ACTIVITY ▸ Copy the data below exactly, omitting any picture it contains.

PROVIDED MATERIAL ▸
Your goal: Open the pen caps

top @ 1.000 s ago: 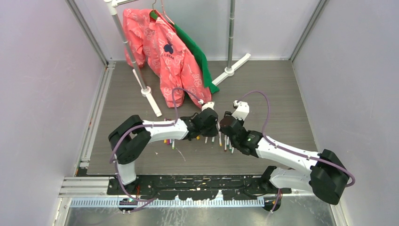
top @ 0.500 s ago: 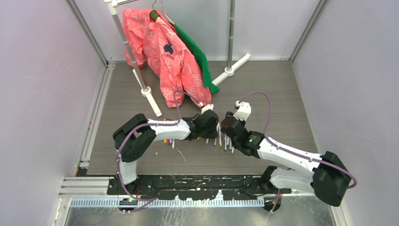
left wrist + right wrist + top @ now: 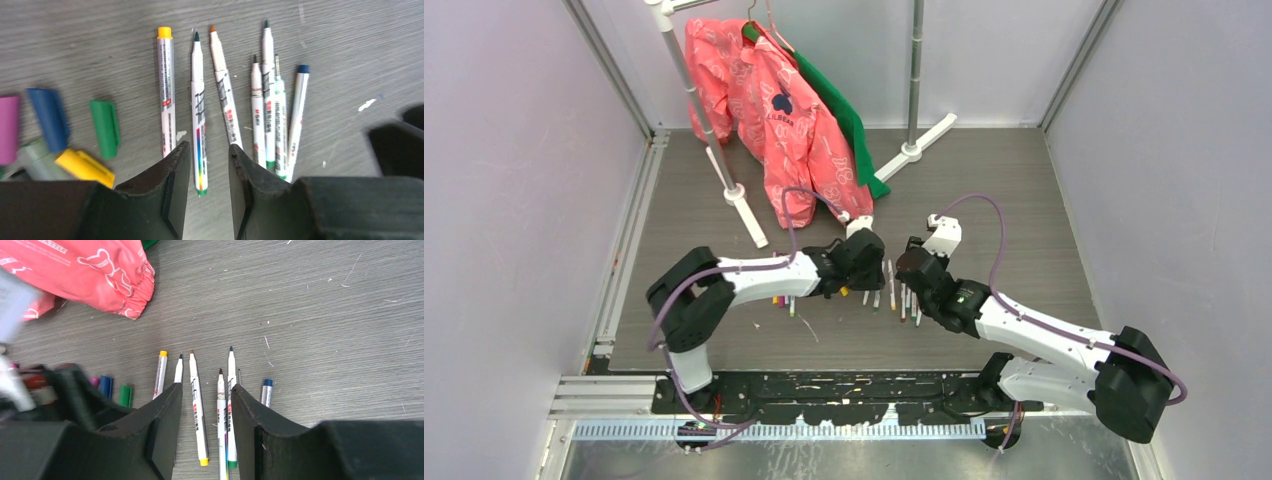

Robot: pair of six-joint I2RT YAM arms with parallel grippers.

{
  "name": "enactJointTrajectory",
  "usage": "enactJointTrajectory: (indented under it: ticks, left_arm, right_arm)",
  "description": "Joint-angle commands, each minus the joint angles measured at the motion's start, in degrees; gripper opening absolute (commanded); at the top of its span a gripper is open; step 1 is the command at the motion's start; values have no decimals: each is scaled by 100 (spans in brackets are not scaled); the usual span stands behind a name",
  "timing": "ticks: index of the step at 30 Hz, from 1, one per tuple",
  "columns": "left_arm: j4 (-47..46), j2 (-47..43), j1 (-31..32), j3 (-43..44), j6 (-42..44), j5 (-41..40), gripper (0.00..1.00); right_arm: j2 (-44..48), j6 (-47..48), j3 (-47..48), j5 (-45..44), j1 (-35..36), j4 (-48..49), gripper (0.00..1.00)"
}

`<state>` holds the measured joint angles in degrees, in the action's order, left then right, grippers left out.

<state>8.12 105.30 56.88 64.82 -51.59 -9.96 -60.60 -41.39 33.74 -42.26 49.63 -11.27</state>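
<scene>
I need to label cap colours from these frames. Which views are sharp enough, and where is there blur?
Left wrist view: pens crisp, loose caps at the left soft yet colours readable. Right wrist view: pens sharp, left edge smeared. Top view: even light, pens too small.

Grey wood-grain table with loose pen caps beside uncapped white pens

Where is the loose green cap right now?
In the left wrist view the green cap lies between the blue cap and the yellow-ended pen, with the yellow cap just below it in the picture.
</scene>
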Motion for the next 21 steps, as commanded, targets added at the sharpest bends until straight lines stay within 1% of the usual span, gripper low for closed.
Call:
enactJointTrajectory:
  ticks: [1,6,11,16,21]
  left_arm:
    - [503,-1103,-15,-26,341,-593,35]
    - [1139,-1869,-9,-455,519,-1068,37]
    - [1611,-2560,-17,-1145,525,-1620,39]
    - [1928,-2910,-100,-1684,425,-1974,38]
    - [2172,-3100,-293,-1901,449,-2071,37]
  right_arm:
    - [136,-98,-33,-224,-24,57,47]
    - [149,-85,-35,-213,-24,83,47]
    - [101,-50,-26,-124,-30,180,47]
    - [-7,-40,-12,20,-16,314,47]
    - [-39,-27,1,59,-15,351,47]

EXPECTED OUTPUT ▸
Your goal: Open the pen caps

top @ 1.000 s ago: 
top @ 0.500 s ago: 
left wrist + right wrist + top @ now: 

Robot: pair of six-joint I2RT YAM arms with parallel grippers.

{
  "name": "enactJointTrajectory",
  "usage": "enactJointTrajectory: (indented under it: ticks, left_arm, right_arm)",
  "description": "Joint-angle commands, each minus the joint angles measured at the motion's start, in degrees; gripper opening absolute (commanded); at the top of its span a gripper is open; step 1 is the command at the motion's start; values have no decimals: each is scaled by 100 (spans in brackets are not scaled); the usual span stands behind a name",
  "timing": "ticks: index of the step at 30 Hz, from 1, one per tuple",
  "columns": "left_arm: j4 (-47..46), j2 (-47..43), j1 (-31..32), j3 (-43..44), j6 (-42..44), j5 (-41..40), gripper (0.00..1.00); right_arm: j2 (-44..48), j6 (-47..48), j3 (-47..48), j5 (-45..44), j1 (-35..36), j4 (-48..49), gripper (0.00..1.00)"
}

`<state>` holds the measured joint angles in degrees, in the action's order, left then right, grippers left out.

<state>8.12 105.30 56.88 64.82 -51.59 -9.96 -60.60 -41.39 33.74 -42.26 49.63 -11.27</state>
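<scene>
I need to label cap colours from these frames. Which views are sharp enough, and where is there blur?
Left wrist view: pens crisp, loose caps at the left soft yet colours readable. Right wrist view: pens sharp, left edge smeared. Top view: even light, pens too small.

Grey wood-grain table with loose pen caps beside uncapped white pens

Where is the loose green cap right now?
In the left wrist view the green cap lies between the blue cap and the yellow-ended pen, with the yellow cap just below it in the picture.
</scene>
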Motion for the next 21 steps, as commanded, targets added at the sharpest bends until straight lines stay within 1% of the usual span, gripper low for closed.
Call:
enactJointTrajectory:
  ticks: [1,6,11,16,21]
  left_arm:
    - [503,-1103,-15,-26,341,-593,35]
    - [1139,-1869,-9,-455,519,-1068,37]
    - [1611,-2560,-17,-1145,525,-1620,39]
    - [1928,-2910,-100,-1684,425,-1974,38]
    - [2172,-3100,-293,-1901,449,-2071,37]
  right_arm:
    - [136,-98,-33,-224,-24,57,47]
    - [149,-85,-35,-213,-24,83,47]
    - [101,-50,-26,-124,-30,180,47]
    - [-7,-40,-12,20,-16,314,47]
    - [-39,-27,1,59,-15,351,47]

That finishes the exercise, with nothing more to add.